John J. Bursch, Michigan’s solicitor general, said, “It does not violate equal protection to require equal treatment” of race. He offered the court several narrow legal paths under which the Michigan initiative could be upheld.
A Political Process
Justice Elena Kagan is not participating in the case, presumably because she worked on it when she was U.S. solicitor general. Michigan must attract five votes on the court to overturn the 6th Circuit ruling striking down Proposal 2. (A 4-4 tie on the court would result in the appeals court ruling being affirmed without an opinion.)
Justice Anthony M. Kennedy, who is usually the pivotal vote in cases about race, told Mr.

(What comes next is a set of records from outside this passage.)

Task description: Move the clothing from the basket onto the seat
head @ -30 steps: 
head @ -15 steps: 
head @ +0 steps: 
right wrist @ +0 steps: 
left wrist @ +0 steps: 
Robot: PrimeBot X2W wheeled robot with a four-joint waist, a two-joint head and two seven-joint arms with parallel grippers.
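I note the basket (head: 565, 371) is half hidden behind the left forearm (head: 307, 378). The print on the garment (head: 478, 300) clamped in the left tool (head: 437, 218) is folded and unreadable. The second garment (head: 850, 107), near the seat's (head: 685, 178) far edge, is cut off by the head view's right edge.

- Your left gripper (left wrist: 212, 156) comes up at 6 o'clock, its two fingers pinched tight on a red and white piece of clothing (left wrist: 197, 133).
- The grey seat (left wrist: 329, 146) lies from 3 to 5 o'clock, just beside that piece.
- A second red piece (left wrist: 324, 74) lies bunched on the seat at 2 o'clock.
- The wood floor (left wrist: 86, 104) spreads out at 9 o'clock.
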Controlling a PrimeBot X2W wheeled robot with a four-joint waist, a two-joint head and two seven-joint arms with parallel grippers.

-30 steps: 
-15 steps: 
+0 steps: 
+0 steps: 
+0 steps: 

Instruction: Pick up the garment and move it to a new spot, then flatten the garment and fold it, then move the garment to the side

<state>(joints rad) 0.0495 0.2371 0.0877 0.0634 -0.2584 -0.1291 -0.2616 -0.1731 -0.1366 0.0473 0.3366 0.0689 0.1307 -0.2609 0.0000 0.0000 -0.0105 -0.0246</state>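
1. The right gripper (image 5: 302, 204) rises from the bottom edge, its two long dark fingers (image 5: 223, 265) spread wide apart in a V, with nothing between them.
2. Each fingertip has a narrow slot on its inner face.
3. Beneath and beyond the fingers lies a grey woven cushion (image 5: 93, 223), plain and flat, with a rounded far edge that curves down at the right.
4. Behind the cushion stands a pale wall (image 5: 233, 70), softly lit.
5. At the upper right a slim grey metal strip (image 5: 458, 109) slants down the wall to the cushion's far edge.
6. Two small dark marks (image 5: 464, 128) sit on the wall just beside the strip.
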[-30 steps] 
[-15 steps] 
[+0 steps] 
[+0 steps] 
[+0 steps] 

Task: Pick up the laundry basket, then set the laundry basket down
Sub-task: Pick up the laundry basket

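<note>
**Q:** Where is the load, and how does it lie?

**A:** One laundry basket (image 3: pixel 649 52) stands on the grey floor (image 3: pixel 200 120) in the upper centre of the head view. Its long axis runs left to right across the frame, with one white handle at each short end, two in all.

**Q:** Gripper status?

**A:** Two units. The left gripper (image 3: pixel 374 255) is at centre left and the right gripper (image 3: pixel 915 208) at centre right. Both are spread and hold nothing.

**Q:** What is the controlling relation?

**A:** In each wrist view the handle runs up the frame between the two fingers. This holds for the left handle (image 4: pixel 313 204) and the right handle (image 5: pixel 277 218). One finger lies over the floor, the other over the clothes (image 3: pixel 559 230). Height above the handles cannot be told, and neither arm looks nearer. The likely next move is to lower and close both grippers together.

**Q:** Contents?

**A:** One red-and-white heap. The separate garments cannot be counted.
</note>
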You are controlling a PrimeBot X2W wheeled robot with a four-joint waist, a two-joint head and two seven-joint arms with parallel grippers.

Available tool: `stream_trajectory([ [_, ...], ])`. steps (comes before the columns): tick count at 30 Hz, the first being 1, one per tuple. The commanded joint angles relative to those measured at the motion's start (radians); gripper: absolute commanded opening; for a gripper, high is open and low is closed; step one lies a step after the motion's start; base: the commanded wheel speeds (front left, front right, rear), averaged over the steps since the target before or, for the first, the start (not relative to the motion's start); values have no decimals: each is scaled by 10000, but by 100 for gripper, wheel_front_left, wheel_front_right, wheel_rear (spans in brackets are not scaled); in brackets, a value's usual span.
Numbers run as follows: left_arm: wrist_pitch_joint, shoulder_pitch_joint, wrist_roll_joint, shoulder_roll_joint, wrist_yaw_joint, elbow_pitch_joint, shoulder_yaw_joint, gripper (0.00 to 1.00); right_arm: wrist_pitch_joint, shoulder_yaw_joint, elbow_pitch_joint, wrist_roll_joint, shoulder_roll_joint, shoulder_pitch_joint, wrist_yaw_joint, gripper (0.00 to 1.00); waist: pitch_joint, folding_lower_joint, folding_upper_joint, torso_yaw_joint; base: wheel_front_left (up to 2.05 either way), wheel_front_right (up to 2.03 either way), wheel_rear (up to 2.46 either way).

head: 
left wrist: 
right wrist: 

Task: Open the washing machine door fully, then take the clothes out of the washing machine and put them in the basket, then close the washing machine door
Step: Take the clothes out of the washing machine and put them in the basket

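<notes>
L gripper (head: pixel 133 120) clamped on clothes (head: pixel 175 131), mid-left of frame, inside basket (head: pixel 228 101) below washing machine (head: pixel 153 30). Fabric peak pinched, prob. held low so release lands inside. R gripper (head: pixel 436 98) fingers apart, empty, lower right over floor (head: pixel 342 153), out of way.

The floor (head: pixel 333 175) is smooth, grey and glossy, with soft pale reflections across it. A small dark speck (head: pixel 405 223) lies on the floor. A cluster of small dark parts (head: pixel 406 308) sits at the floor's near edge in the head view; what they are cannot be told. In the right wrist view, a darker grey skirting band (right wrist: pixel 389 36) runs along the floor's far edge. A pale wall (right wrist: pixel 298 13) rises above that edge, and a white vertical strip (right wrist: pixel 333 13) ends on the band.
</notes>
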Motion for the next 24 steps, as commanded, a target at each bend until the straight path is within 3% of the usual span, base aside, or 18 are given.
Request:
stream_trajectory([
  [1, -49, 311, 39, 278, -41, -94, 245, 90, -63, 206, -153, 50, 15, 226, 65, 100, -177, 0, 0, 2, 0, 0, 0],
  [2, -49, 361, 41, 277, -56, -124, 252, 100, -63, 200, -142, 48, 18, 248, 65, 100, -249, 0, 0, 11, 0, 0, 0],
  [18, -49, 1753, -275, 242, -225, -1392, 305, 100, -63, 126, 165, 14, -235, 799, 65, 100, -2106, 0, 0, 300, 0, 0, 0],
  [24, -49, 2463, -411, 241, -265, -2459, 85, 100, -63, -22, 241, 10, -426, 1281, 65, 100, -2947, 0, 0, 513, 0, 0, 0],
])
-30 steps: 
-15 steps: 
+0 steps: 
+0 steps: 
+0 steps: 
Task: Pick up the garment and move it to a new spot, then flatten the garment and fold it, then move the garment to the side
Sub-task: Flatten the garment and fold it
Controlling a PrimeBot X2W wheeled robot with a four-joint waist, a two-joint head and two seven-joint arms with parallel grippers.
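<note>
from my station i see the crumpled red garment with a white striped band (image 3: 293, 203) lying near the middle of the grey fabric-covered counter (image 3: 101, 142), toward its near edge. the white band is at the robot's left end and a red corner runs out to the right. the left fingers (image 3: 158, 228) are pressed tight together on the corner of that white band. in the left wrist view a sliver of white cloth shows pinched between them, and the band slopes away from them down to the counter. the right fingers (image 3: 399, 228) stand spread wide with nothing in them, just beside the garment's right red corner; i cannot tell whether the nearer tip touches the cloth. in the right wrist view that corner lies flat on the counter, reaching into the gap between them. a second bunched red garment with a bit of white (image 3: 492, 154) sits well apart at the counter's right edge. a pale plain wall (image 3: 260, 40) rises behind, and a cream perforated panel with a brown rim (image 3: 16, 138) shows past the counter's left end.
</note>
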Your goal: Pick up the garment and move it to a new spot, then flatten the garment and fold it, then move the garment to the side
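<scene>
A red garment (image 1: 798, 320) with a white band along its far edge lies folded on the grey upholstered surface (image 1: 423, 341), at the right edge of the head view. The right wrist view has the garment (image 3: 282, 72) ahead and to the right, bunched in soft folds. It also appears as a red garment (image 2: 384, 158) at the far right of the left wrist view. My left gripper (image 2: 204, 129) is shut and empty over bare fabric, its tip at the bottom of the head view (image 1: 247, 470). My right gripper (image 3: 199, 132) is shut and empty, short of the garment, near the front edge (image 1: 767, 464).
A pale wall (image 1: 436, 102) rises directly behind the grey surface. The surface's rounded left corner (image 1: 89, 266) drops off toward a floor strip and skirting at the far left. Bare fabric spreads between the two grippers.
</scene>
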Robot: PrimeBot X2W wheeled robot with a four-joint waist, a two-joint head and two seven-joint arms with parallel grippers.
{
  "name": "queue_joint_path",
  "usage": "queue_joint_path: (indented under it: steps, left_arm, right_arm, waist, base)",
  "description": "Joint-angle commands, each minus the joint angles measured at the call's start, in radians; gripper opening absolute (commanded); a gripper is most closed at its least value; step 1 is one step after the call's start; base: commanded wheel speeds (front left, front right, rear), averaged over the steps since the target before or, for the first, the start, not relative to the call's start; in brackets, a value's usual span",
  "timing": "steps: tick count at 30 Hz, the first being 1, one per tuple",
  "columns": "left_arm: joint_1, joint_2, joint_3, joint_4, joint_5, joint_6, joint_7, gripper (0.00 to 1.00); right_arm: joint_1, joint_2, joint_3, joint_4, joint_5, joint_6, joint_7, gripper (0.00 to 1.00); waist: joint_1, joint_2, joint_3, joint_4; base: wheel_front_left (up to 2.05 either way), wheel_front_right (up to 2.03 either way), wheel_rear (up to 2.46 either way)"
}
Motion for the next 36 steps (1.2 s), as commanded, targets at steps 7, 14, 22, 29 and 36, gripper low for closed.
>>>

Bursch that he had trouble distinguishing the 1982 Seattle decision from the Michigan case.
But he pressed the lawyers attacking Proposal 2 about why the equal-protection concern should kick in with a ballot initiative eliminating affirmative action in admissions, but not if the board of regents or other state officials make such a decision.
Noting that Michigan’s regents had delegated the decisions about whether to have race-conscious admissions policies to state university faculties, Justice Kennedy said, “Why is ... a faculty decision any less outcome-determinative than what the voters would say?”
“That’s part of the ordinary political process,” said Mr. Rosenbaum. But he and Shanta Driver, the lawyer representing the Coalition to Defend Affirmative Action, stressed that putting the question to voters put the issue on “a separate and unequal political track,” as Mr. Rosenbaum put it.
A decision in the case is expected by late June.
What Shutdown?
Separately, as the Supreme Court carried on business as usual last week despite the shutdown of much of the rest of the federal government, the justices:
• Declined without comment to hear an appeal from black parents that a student-assignment plan for the Metropolitan Nashville school district led to unconstitutional resegregation of the schools. The appeal was Spurlock v. Fox (No. 13-196).
• Dismissed a case about age-discrimination claims by public employees that was being watched closely by groups representing teachers and school boards. The Oct. 7 oral arguments in Madigan v. Levin (No. 12-872) had revealed procedural problems with the case, so the high court’s dismissal did not come as a surprise.